ActiveAED: A Human in the Loop Improves Annotation Error Detection
This work addresses the issue of annotation errors in NLP datasets, which can affect model training and evaluation, by introducing a human-in-the-loop approach for more accurate error detection.
The paper tackles the problem of erroneous annotations in NLP datasets by proposing ActiveAED, an Annotation Error Detection method that incorporates human feedback in its prediction loop, resulting in improvements over state-of-the-art methods on seven out of eight datasets with gains of up to six percentage points in average precision.

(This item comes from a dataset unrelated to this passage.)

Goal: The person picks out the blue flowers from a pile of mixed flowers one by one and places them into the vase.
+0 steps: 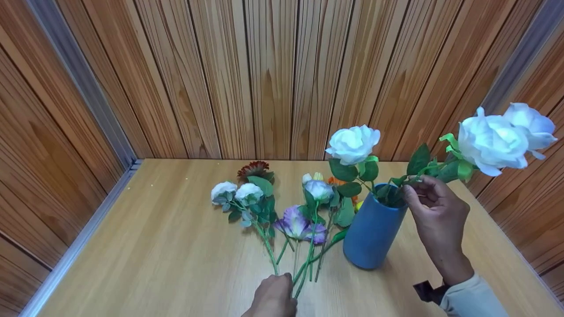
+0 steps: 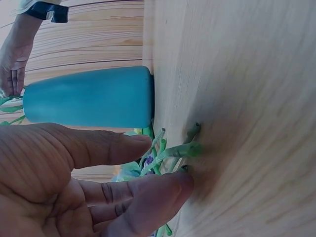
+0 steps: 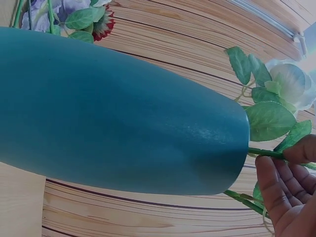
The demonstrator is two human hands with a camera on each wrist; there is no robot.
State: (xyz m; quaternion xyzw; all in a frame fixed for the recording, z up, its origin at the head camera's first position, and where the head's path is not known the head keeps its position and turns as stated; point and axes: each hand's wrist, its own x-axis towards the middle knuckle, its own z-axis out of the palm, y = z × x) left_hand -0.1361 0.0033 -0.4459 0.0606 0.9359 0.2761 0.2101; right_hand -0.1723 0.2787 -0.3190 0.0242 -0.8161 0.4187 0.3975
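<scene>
A blue vase (image 1: 373, 233) stands upright on the table, with a white rose (image 1: 354, 144) leaning out of its mouth on the left. Two more white roses (image 1: 493, 140) reach out to the right. At the vase's mouth my right hand (image 1: 440, 215) pinches a green rose stem (image 3: 264, 152) between thumb and fingers. My left hand (image 1: 274, 296) is low at the front, beside the lower ends of the loose stems (image 2: 170, 154). In the left wrist view its thumb and fingers stand apart around the stem ends; no firm grip shows.
Loose flowers lie left of the vase: small white blooms (image 1: 249, 193), a dark red flower (image 1: 253, 169), purple flowers (image 1: 295, 222) and a pale bluish rose (image 1: 319, 190). Wood-panelled walls (image 1: 269, 79) enclose the table (image 1: 176, 246) at the back and sides.
</scene>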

Manually annotated datasets are crucial for training and evaluating Natural Language Processing models. However, recent work has discovered that even widely-used benchmark datasets contain a substantial number of erroneous annotations. This problem has been addressed with Annotation Error Detection (AED) models, which can flag such errors for human re-annotation. However, even though many of these AED methods assume a final curation step in which a human annotator decides whether the annotation is erroneous, they have been developed as static models without any human-in-the-loop component. In this work, we propose ActiveAED, an AED method that can detect errors more accurately by repeatedly querying a human for error corrections in its prediction loop. We evaluate ActiveAED on eight datasets spanning five different tasks and find that it leads to improvements over the state of the art on seven of them, with gains of up to six percentage points in average precision.